It takes a certain mentality to see footage of a working person’s shop, their entire livelihood, be destroyed in billowing flames and think ‘Good; that’ll teach the Prime Minister/the police/globalized capitalism!’ It is a mindset that I don’t understand and don’t agree with. When I first spotted some of the tweets and facebook statuses about the London riots yesterday, I was at first shocked, then realized I sadly shouldn’t have been. For some young people on the left, rioters equal activists which equals good, no matter the destruction they cause or the fear they instil. (Although, the updates from people actually in London contrasted starkly with those living safely across the Atlantic.)
The by-all-accounts peaceful protest over the killing of Mark Duggan last week have inarguably morphed into something else entirely, something much more sinister.

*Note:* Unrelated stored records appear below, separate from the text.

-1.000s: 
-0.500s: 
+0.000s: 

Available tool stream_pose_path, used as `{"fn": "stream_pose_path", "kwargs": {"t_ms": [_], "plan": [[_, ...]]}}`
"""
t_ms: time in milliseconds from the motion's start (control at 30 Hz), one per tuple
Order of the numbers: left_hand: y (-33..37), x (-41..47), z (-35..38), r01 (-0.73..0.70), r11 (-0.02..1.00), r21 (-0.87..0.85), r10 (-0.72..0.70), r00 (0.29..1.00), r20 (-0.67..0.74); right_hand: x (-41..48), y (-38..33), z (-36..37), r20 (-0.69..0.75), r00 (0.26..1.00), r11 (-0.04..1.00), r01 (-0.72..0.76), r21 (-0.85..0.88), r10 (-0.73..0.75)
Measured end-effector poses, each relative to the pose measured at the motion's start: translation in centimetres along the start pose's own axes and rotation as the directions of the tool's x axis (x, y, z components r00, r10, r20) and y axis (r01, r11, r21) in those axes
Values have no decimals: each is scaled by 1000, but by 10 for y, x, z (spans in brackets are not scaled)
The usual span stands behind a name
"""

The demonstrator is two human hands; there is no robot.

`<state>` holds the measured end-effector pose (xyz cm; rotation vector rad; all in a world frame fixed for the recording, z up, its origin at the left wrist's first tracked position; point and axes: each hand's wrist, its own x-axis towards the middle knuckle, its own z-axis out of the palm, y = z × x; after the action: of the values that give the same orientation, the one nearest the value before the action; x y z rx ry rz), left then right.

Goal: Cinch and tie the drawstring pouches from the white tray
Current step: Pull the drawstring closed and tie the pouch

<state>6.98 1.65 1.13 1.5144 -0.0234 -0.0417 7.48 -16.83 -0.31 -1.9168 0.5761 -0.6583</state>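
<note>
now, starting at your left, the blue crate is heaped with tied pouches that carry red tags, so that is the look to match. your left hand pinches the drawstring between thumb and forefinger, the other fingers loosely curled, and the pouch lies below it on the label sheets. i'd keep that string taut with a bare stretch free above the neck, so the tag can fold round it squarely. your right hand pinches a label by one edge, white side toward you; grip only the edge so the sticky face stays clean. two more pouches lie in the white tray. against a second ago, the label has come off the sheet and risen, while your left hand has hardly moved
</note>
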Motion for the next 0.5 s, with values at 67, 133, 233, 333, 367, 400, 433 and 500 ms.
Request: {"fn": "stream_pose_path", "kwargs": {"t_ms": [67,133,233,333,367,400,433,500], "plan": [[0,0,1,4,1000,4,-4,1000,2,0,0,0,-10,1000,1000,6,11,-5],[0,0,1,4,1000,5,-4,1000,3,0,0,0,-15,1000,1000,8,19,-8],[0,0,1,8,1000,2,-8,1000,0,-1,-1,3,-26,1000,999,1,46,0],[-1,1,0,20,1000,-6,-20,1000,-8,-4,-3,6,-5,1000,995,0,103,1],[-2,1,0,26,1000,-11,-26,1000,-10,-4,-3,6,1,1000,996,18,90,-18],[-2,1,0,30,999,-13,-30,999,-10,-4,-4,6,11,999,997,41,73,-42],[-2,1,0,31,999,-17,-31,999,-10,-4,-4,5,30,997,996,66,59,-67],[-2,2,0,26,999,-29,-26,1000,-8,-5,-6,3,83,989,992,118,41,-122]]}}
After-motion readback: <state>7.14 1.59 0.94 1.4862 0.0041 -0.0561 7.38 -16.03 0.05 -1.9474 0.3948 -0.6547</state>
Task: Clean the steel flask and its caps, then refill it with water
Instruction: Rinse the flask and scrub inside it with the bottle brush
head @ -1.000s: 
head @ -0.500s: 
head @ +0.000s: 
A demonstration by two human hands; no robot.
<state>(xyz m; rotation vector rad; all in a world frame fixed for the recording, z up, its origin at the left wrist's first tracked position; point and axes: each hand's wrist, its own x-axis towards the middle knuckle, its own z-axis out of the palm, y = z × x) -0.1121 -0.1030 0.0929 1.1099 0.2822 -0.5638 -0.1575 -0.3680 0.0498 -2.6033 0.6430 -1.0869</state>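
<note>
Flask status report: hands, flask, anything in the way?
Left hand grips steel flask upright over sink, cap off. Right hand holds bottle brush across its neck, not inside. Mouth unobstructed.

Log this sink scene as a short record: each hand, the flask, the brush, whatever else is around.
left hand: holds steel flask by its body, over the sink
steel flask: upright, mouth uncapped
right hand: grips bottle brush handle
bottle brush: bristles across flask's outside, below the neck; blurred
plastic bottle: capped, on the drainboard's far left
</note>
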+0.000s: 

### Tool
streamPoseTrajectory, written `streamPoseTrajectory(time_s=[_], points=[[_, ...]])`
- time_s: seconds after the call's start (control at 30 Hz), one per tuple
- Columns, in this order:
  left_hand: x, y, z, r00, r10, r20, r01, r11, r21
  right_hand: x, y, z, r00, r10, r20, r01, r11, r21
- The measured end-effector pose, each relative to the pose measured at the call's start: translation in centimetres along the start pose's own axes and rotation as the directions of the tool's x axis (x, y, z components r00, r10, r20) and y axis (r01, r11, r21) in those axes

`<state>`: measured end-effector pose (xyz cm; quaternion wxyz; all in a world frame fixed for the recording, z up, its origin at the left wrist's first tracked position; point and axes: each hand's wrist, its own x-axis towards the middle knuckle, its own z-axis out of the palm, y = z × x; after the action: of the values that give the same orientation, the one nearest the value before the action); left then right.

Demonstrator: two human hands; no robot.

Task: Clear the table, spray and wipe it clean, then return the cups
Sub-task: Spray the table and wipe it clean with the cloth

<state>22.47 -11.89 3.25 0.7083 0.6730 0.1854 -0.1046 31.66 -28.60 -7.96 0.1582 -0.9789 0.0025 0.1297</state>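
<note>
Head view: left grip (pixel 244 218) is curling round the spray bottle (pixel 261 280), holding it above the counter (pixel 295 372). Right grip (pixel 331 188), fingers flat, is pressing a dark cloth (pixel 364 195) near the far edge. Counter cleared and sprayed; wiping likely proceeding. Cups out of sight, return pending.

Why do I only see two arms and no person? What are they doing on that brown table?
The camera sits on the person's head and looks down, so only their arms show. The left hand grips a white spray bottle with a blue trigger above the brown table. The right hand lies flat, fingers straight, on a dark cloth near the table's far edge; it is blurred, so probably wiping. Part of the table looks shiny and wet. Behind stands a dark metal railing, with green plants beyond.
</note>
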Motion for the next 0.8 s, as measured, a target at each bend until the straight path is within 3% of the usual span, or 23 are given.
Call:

There are a lot of problems within England’s working class and immigrant communities, and I’m not unsympathetic towards young people with little job prospects who often feel victimized by the police. But the smashing of convenience store windows and the looting of designer runner shoes is not something I can support.
The complicated truth is that we can’t attribute universal motivations to such a large, unfocused group of rioters. Some probably have ‘good’ intentions, others want free merchandise, and those who like destruction, lighting cars on fire and smashing things, are the ones who will get on the nightly news. While motivations are a factor, just like with any crime we have to judge by actions. At some point you have to draw a line in the sand.
I drew mine as I watched footage of a Middle eastern woman crying over her destroyed shop.